We must ask what we’re trying to achieve before we can figure out the best way to achieve it. Unless we know why we are doing this thing we can’t possibly figure out how best to do it.
It seems like an obvious thing to say, but let me say it anyway. What you are aiming to do will necessarily affect how you do it. That is to say, what you do is necessarily driven by what you are aiming to do. What you do should be driven by why you are doing it.
The problem we often have in our churches is that we get this backwards. Often, what we are doing is not driven in any way by why we might be doing it.

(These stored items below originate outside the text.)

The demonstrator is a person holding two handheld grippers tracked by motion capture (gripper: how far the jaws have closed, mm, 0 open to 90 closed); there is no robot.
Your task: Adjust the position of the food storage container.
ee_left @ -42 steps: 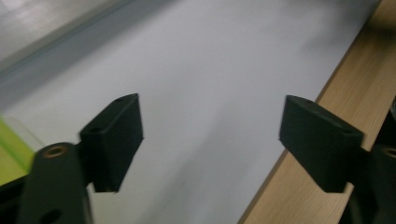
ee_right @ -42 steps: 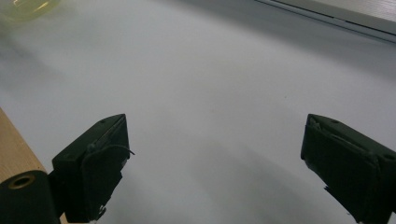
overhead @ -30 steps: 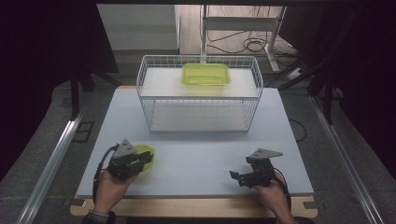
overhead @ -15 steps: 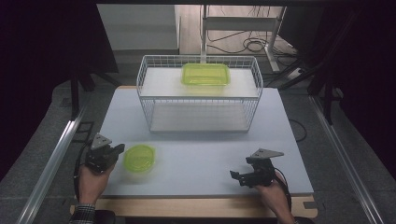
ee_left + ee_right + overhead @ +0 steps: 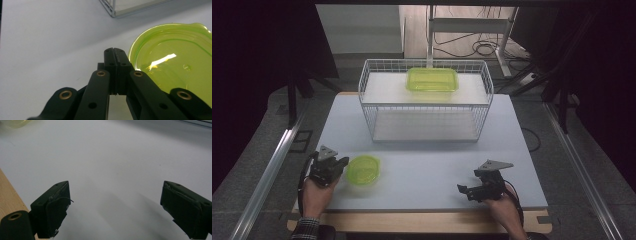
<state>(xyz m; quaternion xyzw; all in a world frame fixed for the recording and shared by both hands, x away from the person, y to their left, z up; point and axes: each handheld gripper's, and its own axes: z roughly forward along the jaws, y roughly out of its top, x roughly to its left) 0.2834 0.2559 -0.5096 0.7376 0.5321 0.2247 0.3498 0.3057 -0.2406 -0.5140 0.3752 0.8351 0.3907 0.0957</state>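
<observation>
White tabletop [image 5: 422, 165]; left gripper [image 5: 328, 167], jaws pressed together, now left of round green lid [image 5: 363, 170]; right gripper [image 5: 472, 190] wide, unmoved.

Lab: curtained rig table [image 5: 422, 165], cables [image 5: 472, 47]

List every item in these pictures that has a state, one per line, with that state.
Left hand-held gripper: jaws shut, holding nothing, beside the lid.
Right hand-held gripper: jaws open, holding nothing.
Round green lid: flat on the table, free.
Green container: on top of the wire rack.
Wire rack: upright.
</observation>
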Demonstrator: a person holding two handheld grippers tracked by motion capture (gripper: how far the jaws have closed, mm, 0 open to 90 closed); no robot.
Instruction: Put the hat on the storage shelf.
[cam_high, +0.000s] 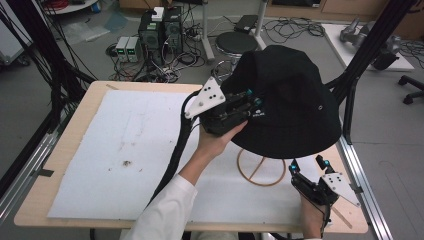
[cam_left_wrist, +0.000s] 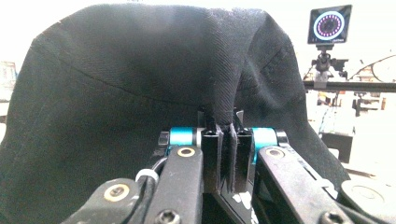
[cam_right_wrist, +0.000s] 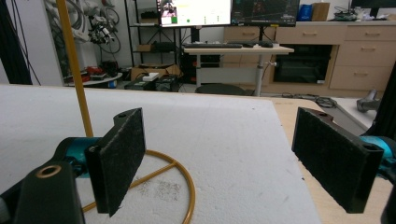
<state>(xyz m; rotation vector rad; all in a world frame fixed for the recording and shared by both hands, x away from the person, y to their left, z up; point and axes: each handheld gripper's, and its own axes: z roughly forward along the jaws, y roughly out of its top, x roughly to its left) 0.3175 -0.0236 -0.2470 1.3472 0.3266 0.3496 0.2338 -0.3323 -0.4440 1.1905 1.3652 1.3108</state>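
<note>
Hat (cam_high: 285, 100): black bucket type, woven twill cloth, soft and limp, with a stitched brim and a small metal eyelet on the crown side; it sits above the stand (cam_high: 261, 170), toward the right half of the table (cam_high: 60, 150), and hides the stand's post in the high view.

Left gripper (cam_high: 248, 100): jaws fully closed on a pinched fold of the hat's crown; the left gripper view shows the cloth gathered into a ridge between the two pads, with creases running up from the pinch; the grip is on cloth alone, so it will stretch before it lifts.

Step in hand, as judged: seating or lifting the hat at the stand; keep the pinch firm, move slowly and straight along the post, and avoid side pull, since the light wire stand would likely tip or slide on the mat (cam_high: 130, 150).

Mat: white, slightly rough sheet over the pale wooden table, lightly soiled at the left.

Stand: thin yellow-brown wire, a ring base with spokes and a slim upright post (cam_right_wrist: 74, 65).

Right gripper (cam_high: 309, 165): jaws wide apart, holding nothing; flat, black, felt-like pads (cam_right_wrist: 122, 158); it rests near the ring base, well placed to steady it if needed.
</note>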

In fact, why we are doing it is often little more than because it is what we do.
So, it is not uncommon to go into churches and find them doing all sorts of things. Sometimes some pretty peculiar things. When we ask why we are doing them and what are we trying to achieve by them, nobody is entirely sure. We are doing it because it is what has always been done. We may be doing it because someone once thought it was a good idea but the reasoning behind the idea have been lost in the mists of time. We are doing it because there was a good reason at the time we instituted it but that reason no longer exists but we kind of carried on doing it anyway.
Interestingly, some of these same sorts of impulses come up when somebody deigns to stop something that has always been done – or that has at least been done for ages – from being done anymore. It doesn’t matter what the thing is, or whether anybody has any reason for why it is still being done, we have always done this is the view that often prevails. I don’t have to justify the existence of the bizarre or irrelevant thing, you have to justify why you are determined to no longer do it. Apparently, I cannot fathom what its purpose is and you are doing very little to help me out with that does not compute.
Which brings me back to my original point. Why we are doing something ought to drive what we actually do. We ought to have a reason why we are doing everything that we do in church. If we aren’t entirely sure of the reason, it may be a prime candidate for something we are no longer going to do.
In order to have conversations that are helpful about this, we need to return to first principles. The ultimate reason for us to do anything as a church is because Jesus tells us that is what he wants his church to do. So, if Jesus says it, we ought to do (or not do) it. So, we have to think about what Jesus says his church exists to do. Why are we there and what does he want us to be doing? If we can’t answer that question first, we have no business moving onto thinking about how we might go about doing any of the things he wants us to do.